И я плакала благодарными слезами. Я не понимала, почему он д о л ж е н уезжать, кто и что им повелевает, и он не открывал мне тайны своей подвластности. Тут было что-то, на чем крепилась его устойчивость, а ведь она была! и я не смела посягать на это.
Все еще будет как надо, вырвалось у него сдавленно. Но именно вырвалось.
Было прекрасно чувствовать себя слабой («Ты беспомощная»), женщиной (о женственности тоже было говорено), а еще причиной печали, раздумий («я и ночью проснусь ты! и уже не засыпаю до работы»). Ах, как все м о г л о б ы т ь и как не стало!
Но даже и в дальних мыслях не было такого чтобы махнуть за ним. Не могу даже объяснить почему.
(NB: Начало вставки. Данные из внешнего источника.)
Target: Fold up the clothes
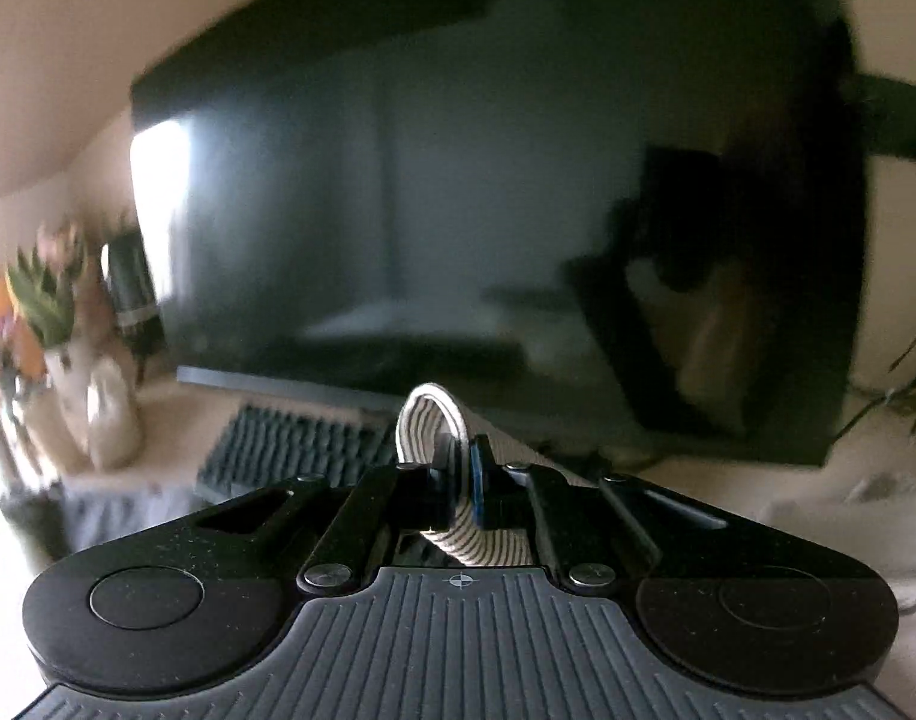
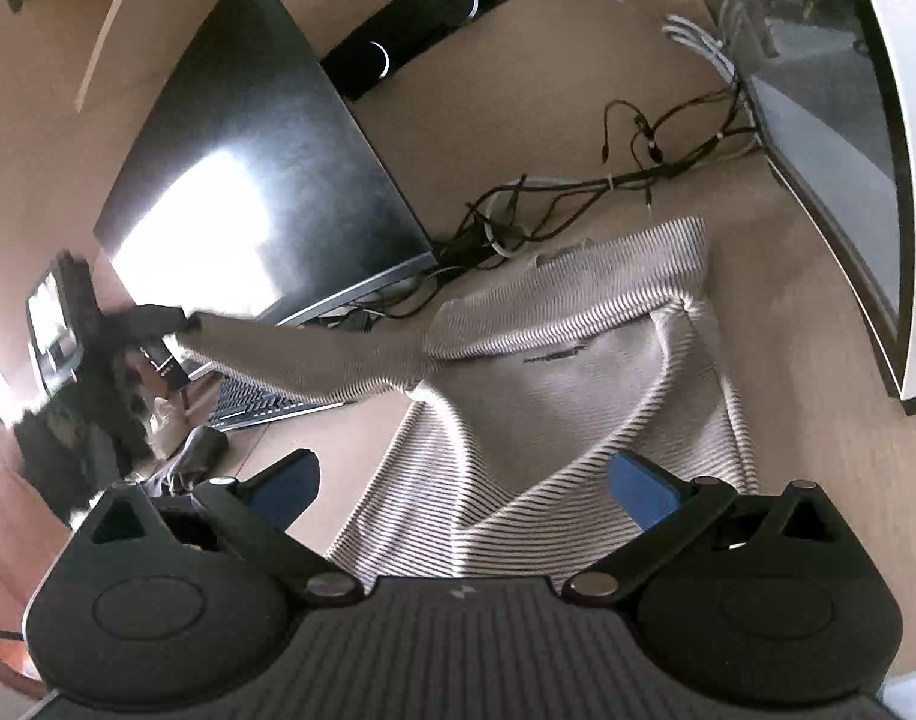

Мы попрощались горячо и трудно, и опять же ничего не было сказано в будущем времени. И его не стало: ни одного письма, ни одного хотя бы косвенного доказательства памяти Я недооценила силы сжатия этих челюстей; этой волевой твердости за мягкой оболочкой. Я тосковала так, как, казалось, не было в моих возможностях. Кожей, теплом на ней помнила прикосновение его будто расплавленного взгляда, всегда следующего за мной; запоздало трогало его желание помочь:
Сбегаю в магазин, а?
Или:
Ох, тут паркетина отскакивает. Сейчас мы ее
Мне иной раз хотелось побыть с ним, а он отдалял это «побыть», что-то прилаживая в доме.
Ну ты и хозяйственный мужичок!
Всему свой час!
Меня тогда это немного смешило, иногда вызывало досаду, а вот когда уехал Я гладила его полки, паркетины, аляповатые цветочные подставки, я принимала все, что был о н. Я не хотела думать о его семье, но ведь поехал он туда.
( Жена у меня умна чрезвычайно, она лектор, днями и ночами читает газеты, брошюры, и с дочкой она хороша.
Так чего же ты?
Прошло. Я раньше все, бывало, для нее. А теперь раздражает. И я ее, кажется, тоже. Зачем же тогда, а? Ты не согласна?
Я была согласна.)
С момента Васиного отъезда ни разу не позвонил Коля Птичкин. И ни один человек не сказал, что я красива или даже просто хороню выгляжу. Я смотрелась в эти сумрачные зеркала глаза знакомых, но чужих людей, и мне было зябко на земле.
Ты как-то не здесь, сказал мне все тот же Коля, и я была благодарна, что он хоть заметил меня.
Странно, что он, мой преданный Поликарпыч, Вася, Ва́сюшка, Василек что он мог т а к. И я стала подстраивать себя в том смысле, что он не так уж добр, что такие обидчивые люди часто эгоистичны и что откуда, мол, такая решительность. Значит, был уверен в себе и только играл эту робость? Было легче, когда думалось, что он не такой хороший человек.
Потом его экономические статьи стали попадаться в газетах (только не в нашей). Дельные, сухие, умные. Меня не устраивала в них слишком общепринятая терминология: не думает сам. Нельзя свежо думать чужими формулировками. И какая-то попытка абстрагироваться: «Здесь следует предположить» «Если обратиться к цифрам, результат окажется» эдакая безличность, за которой скрывается не то скромность, не то говорение «от имени». Я нарочно призывала свое неприятие всего, от него идущего. Но, если объективно, он был умен. Даже в этой суховатости письма сквозило очень мужское, дельное.